■ Problem description
Using the listing below, work out the number of lines in which "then" appears; return only that figure.

■ Source information
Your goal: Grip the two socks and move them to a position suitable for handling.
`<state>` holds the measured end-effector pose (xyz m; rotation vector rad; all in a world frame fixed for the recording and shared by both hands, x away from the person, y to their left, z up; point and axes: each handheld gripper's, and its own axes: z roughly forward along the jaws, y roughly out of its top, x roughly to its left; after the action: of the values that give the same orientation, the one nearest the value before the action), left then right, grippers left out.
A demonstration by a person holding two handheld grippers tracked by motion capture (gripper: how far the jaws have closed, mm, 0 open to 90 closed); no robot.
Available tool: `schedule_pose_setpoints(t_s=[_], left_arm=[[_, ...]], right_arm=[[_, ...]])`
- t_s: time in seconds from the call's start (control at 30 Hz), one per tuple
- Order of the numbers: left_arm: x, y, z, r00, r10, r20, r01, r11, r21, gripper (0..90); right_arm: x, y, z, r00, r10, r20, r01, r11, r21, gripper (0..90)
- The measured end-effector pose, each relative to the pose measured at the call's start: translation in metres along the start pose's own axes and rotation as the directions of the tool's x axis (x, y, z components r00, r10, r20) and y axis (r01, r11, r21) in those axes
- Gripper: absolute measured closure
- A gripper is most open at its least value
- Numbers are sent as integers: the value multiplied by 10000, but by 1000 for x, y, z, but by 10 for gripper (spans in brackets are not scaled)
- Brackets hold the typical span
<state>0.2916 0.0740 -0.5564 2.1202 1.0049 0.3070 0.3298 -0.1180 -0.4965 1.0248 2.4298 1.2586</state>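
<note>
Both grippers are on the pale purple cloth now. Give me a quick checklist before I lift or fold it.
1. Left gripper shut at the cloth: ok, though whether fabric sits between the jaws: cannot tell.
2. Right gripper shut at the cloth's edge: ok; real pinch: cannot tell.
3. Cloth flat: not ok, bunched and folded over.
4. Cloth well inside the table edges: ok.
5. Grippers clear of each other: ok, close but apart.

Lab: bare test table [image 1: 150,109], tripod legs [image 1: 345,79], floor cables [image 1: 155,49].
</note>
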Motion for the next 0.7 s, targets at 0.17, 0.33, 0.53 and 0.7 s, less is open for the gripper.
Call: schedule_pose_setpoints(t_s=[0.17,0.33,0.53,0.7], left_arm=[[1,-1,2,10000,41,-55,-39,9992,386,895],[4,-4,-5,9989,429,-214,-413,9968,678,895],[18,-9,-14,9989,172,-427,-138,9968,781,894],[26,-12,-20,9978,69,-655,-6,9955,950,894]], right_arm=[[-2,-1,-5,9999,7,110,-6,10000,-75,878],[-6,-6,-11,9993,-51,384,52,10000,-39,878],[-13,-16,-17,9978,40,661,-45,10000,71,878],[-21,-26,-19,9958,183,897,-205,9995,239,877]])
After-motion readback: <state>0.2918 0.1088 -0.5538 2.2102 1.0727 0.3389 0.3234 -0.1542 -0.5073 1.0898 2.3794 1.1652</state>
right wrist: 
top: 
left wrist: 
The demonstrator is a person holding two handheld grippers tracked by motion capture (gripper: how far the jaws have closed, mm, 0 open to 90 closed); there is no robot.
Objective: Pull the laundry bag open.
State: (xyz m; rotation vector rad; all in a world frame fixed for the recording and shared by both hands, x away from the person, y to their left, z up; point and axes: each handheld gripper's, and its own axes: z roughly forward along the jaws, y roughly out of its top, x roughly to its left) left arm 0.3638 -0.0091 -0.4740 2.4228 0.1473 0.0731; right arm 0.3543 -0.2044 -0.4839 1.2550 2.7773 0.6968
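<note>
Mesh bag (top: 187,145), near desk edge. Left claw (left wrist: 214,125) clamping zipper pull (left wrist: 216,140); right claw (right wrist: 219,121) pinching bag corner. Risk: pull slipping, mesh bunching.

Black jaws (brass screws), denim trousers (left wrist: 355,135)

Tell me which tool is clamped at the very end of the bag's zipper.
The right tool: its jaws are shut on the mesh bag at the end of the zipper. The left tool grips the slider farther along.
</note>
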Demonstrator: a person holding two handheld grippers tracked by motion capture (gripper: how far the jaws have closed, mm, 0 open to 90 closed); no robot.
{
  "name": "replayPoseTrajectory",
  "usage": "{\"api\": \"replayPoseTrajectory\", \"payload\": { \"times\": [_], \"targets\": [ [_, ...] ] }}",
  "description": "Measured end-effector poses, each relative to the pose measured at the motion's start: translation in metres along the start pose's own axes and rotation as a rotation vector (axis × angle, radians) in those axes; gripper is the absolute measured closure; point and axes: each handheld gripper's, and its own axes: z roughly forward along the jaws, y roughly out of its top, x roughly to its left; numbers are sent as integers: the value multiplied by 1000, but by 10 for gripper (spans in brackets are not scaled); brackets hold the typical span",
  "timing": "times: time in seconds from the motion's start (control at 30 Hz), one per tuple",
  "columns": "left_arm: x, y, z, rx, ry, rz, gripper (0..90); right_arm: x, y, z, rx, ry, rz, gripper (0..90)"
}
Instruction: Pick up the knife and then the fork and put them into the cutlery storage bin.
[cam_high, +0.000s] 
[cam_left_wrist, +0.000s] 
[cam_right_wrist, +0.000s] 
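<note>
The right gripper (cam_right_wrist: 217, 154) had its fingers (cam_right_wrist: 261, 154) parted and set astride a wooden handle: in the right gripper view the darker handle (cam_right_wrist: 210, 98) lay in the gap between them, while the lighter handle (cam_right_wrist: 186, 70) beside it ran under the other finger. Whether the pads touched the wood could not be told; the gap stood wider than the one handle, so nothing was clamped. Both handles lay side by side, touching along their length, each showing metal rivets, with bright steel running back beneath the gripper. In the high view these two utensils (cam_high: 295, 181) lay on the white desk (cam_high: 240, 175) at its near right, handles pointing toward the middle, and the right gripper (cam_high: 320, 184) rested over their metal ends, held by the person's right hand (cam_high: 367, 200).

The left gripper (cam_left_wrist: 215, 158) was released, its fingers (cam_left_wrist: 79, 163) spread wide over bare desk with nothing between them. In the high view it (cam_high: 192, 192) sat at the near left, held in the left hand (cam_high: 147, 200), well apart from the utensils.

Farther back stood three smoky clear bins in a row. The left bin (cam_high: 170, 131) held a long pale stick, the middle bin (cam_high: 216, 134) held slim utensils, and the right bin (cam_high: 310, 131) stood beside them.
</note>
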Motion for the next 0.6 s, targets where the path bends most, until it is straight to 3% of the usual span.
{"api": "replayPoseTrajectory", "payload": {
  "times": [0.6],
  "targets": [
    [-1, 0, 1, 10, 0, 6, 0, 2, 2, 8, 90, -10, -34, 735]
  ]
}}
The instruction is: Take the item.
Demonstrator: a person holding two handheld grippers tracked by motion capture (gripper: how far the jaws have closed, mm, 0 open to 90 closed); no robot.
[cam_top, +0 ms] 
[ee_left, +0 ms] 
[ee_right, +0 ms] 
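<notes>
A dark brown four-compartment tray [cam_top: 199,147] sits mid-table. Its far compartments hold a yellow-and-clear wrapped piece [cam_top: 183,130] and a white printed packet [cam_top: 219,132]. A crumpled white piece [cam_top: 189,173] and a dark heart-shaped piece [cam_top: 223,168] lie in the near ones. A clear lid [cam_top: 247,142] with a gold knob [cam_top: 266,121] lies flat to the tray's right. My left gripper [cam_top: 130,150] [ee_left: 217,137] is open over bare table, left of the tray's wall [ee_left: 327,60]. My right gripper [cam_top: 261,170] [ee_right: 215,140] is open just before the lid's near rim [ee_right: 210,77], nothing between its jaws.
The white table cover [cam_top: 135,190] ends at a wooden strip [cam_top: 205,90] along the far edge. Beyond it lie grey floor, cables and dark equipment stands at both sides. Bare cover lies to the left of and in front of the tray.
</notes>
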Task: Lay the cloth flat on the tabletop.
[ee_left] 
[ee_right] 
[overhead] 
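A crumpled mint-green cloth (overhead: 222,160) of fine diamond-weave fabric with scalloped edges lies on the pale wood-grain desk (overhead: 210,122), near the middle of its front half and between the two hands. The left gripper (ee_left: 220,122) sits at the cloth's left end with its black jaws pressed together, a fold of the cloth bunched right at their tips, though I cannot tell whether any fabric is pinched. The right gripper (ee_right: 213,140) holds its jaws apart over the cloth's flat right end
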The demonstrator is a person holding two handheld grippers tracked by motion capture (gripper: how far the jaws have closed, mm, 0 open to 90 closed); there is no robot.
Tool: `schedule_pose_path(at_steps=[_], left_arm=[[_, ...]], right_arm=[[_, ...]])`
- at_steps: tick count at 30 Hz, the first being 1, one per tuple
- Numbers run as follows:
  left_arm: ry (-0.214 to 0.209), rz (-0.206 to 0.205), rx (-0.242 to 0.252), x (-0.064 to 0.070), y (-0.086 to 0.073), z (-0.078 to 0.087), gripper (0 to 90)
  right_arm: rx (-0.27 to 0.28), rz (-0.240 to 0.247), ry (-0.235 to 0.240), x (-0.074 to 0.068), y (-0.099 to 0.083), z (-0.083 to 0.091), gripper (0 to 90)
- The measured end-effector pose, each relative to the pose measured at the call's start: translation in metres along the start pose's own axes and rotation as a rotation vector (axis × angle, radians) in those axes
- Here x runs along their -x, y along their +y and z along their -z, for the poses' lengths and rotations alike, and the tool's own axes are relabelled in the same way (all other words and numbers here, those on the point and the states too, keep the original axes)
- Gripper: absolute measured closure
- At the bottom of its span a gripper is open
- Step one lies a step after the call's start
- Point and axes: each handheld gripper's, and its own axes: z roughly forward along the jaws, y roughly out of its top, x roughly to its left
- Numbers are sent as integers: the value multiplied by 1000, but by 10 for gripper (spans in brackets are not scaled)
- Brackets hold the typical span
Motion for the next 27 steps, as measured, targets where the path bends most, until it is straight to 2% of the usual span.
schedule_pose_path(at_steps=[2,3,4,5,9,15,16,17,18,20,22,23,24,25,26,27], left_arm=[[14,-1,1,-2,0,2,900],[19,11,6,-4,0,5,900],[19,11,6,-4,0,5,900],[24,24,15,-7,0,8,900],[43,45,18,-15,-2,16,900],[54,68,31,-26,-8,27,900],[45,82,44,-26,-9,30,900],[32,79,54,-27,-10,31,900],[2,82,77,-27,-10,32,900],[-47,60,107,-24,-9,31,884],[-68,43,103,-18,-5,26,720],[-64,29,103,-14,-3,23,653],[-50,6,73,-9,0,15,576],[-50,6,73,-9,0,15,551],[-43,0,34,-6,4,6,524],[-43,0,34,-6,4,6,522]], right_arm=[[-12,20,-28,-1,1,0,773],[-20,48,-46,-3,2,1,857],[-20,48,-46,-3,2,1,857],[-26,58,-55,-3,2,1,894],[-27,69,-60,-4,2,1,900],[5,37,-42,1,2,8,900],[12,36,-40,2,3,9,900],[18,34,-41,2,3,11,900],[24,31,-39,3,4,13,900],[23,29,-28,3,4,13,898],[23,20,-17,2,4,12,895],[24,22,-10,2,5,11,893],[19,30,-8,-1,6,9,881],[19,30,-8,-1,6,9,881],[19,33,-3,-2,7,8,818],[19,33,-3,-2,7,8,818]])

■ Answer to the exercise
2